What exactly is AI? In short, it’s the capability of computers to simulate human thought and reasoning. Many AI systems incorporate machine learning, which allows them to learn from data, often through human feedback loops. AI systems excel at churning through huge volumes of data at lightning speed. In fact, all that electronically stored information (ESI) that your eDiscovery team is drowning in is exactly what an AI system needs to learn and do its job.

AI in eDiscovery

There are multiple AI applications in eDiscovery. We recently wrote a blog about  natural language processing, a form of AI that determines the meaning of words and phrases and analyzes which terms commonly occur together. NLP and AI-based analytics tools allow eDiscovery professionals to greatly winnow their data sets when collecting and preserving ESI, using techniques like email threading, concept clustering, and near-deduplication. This doesn’t just save the people on your team precious time: it also has the power to slash your budget for data collection, hosting, and especially review.

Speaking of review, one major AI application in eDiscovery is technology-assisted review (TAR), also known as computer-assisted review (CAR). TAR, as its name suggests, streamlines and expedites the review phase of eDiscovery by prioritizing documents for human review teams. This sorting process allows the review team to focus on those documents that are most likely to be relevant and helpful.

Depending on the tool and the approach, the TAR system may start from a seed set of pre-coded documents, from which it learns which types of documents should be labeled with which codes. The originating seed set must, of course, be accurately coded and representative of the entire data set or it will be less helpful. A more advanced approach uses continuous active learning to eliminate the need for a seed set. Instead, human review teams start their process while the computer watches and learns. Soon, it starts offering documents to the team that it deduces may be relevant. Both approaches require validation by searching the null set—those documents the AI believes are irrelevant—to ensure that nothing critical has been missed.

Don’t Panic: AI Isn’t About to Take Your Job

For all its improvements, AI can’t truly replicate human thought or analysis yet. The machines aren’t imminently planning a hostile takeover of either eDiscovery jobs or Skynet.

For a bit of context, consider that six years ago, AI was struggling to do something that most three-year-olds can handle: identifying cats (and differentiating them from, say, dogs).

Still, it only attained 75 percent accuracy in cat identification. And it’s not like that came easy, either. It took 16,000 computers three days to view 10 million images within YouTube videos to begin to recognize the concept of “cat.”

Surely AI has improved since 2012, right? Absolutely. Improvement, though, doesn’t equal perfection.
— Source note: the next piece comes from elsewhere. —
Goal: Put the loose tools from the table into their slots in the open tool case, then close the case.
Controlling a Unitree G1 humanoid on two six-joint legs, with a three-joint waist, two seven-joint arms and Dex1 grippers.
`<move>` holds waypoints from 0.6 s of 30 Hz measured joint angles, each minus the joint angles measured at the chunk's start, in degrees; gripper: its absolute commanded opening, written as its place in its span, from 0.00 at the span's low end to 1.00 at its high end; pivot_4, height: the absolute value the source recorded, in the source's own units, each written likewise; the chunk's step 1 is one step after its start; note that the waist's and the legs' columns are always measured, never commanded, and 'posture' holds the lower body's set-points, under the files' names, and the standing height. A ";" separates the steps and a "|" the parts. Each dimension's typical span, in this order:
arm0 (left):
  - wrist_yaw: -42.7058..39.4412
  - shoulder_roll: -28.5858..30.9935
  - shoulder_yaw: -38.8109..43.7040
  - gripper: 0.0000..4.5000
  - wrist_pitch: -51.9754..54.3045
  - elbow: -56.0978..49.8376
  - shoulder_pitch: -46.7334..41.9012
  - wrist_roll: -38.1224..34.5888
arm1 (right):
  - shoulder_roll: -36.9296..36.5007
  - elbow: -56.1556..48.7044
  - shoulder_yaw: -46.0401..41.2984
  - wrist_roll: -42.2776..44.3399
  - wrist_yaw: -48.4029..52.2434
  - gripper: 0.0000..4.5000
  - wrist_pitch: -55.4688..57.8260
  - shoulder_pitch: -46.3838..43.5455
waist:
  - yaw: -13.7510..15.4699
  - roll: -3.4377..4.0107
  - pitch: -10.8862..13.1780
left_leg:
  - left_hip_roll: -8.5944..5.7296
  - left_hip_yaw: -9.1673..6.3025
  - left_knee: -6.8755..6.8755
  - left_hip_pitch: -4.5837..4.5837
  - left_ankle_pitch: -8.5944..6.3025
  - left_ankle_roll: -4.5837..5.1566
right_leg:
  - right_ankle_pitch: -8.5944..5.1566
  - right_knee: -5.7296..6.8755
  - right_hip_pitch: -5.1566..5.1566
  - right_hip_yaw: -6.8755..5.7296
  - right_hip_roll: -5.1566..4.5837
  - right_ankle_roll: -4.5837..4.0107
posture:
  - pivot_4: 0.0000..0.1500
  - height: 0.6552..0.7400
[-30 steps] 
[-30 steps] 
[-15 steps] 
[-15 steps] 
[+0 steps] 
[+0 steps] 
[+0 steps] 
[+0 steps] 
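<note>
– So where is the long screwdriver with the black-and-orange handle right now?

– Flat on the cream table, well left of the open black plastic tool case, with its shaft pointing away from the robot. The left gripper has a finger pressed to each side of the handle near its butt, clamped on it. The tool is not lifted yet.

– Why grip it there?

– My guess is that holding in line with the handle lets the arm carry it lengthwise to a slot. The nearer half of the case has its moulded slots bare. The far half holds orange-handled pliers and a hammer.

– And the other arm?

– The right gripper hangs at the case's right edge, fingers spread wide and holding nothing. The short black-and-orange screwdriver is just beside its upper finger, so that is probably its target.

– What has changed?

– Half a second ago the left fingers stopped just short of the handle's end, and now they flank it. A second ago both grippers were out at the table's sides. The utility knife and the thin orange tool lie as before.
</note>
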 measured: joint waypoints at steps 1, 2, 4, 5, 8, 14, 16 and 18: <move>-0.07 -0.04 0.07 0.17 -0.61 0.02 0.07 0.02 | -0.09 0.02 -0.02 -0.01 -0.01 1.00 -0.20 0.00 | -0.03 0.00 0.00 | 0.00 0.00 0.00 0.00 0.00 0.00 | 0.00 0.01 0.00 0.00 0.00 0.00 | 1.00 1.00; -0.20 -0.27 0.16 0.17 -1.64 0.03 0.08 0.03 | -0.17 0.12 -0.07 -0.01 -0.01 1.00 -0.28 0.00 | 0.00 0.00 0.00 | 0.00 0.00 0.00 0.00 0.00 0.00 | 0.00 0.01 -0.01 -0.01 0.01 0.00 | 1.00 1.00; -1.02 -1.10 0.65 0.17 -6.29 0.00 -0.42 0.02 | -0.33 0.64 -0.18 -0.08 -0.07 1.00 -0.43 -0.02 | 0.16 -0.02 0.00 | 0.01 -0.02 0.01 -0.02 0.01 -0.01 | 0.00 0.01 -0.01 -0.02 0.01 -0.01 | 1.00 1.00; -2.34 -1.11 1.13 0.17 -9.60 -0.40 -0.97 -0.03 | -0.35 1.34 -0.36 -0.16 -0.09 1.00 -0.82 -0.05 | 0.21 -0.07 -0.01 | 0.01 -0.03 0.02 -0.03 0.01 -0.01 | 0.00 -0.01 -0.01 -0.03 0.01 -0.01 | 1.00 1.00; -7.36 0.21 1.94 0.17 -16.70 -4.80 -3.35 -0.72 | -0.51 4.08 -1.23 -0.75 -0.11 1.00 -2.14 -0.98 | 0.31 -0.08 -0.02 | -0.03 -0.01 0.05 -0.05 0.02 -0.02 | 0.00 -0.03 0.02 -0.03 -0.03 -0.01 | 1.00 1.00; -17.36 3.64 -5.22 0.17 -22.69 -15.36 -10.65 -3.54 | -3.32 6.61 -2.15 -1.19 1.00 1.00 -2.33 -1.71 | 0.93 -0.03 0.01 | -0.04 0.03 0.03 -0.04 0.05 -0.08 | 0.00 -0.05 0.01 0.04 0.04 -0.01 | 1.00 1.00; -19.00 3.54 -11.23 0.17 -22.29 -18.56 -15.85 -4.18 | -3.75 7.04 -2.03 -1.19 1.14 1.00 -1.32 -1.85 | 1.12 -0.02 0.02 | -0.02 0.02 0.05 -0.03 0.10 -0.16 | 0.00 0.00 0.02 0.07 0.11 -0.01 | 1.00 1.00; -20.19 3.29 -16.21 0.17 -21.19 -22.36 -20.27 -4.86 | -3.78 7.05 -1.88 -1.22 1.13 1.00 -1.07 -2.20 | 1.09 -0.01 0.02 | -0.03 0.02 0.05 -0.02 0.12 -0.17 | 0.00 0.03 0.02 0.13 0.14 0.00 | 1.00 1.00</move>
In fact, an MIT research group “tricked Google’s image-recognition AI . . . into thinking that a baseball was an espresso, a 3D-printed turtle was a firearm, and a cat was guacamole.”
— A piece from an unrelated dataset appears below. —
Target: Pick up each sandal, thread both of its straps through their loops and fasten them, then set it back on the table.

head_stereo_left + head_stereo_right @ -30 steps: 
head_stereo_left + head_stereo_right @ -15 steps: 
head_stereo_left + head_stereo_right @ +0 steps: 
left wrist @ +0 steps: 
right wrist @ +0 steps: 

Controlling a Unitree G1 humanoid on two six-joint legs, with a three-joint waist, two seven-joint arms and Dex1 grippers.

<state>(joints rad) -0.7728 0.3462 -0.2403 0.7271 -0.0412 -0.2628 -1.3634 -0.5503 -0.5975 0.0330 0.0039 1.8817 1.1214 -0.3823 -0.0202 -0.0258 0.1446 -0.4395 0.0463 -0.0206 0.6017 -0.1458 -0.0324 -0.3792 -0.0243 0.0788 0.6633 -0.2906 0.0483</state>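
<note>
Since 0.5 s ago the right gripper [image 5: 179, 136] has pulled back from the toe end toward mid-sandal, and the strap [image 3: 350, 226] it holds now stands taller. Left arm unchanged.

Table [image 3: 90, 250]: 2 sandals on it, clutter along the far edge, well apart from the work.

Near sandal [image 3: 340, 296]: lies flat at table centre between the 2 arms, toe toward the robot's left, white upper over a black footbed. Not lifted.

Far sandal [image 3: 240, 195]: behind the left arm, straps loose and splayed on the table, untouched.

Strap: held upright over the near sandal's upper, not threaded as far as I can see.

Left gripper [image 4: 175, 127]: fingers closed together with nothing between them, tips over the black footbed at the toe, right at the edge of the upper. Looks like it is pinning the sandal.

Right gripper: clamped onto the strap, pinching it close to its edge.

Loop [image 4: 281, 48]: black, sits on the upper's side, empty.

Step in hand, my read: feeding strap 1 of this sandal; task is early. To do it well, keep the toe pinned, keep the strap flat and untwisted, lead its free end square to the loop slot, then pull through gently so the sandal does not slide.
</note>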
What do cats (or guacamole) have to do with eDiscovery? The point is just this: AI makes eDiscovery easier for humans, but it doesn’t replace humans. By all means, use your advanced technological tools to improve, simplify, and streamline your eDiscovery workflows. But don’t fall into the trap of thinking you can turn off your own brain and let the software do all of the thinking for you.

Use AI to augment, rather than replace, your own intelligence, and you’ll find your eDiscovery running more smoothly and easily than ever before.

Ready to incorporate more intelligent technology into your eDiscovery workflows? We’ve been using it for years, building ever-more-advanced tools that help lawyers focus on the human tasks of lawyering. Please contact us to learn more.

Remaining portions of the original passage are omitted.